Default bagging parameters
"""
default_bagging_param = {'n_sample': 5,
                         'pos_sample_size': 1.0,
                         'replace': False}


[docs]class Bagging(object):
    """Meta-algo designed to improve the stability and accuracy of ML classif/regression algos
    or to face an "imbalanced target distribution" issue.
    
    Bagging generates m new training sets more balanced. Then, a model is fitted on each
    sample and outputs are combined by averaging (for regression) or voting (for classification).

    Available classifiers : Random Forest and XGBOOST
    
    Parameters
    ----------
    clf : Model fitted on samples (Default  : RandomForestClassifier(n_estimators=100, max_leaf_nodes=100)
        Model fitted on the samples
    n_sample : int (Default : 5)
        number a samples
    pos_sample_size : int/float (Default : 1.0)
        Number/rate of target=1 observations in each sample (filled with 3 times more target=0 )

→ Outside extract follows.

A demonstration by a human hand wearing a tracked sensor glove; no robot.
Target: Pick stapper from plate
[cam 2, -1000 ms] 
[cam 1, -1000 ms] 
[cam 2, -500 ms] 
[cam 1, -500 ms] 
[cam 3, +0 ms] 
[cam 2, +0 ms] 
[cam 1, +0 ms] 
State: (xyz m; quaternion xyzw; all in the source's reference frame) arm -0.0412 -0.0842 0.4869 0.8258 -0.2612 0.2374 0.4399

        - if int : number of target=1
        - if float : rate of total target=1

    replace : Boolean (Default : False)
        Enable sampling with replacement

    list_model : list (Default : None)
        Fitted models (created with fit method)
    """

    def __init__(self,
                 clf=RandomForestClassifier(n_estimators=100, max_leaf_nodes=100),
                 n_sample=5,
                 pos_sample_size=1.0,
                 replace=True):

        self.classifier = clf
        self.niter = n_sample
        self.pos_sample_size = pos_sample_size
        self.replace = replace
        self.list_model = list()
        self.is_fitted = False

    """
    -------------------------------------------------------------------------------------------------------------
    """

[docs]    def get_params(self):
        """Get bagging object parameters

        Returns
        -------
        dict
            {param : value}
        """
        return {'classifier': self.classifier,
                'niter': self.niter,
                'pos_sample_size': self.pos_sample_size,
                'replace': self.replace,
                'list_model': self.list_model}

    """
    -------------------------------------------------------------------------------------------------------------
    """

[docs]    def fit(self, df_train, target):
        """Create bagging samples from a DataFrame and fit the model (self.clf) on each sample
        
        Parameters
        ----------
        df_train : DataFrame
            Training dataset
        target : String
            Target name

        Returns
        -------
         self.list_model : list
            Fitted models
        """
        # list_model init
        self.list_model = [None] * self.niter

        # get number of target=1 in bagging samples
        if isinstance(self.pos_sample_size, int):
            N = self.pos_sample_size
        else:
            N = int(self.pos_sample_size * df_train.loc[df_train[target] == 1].shape[0])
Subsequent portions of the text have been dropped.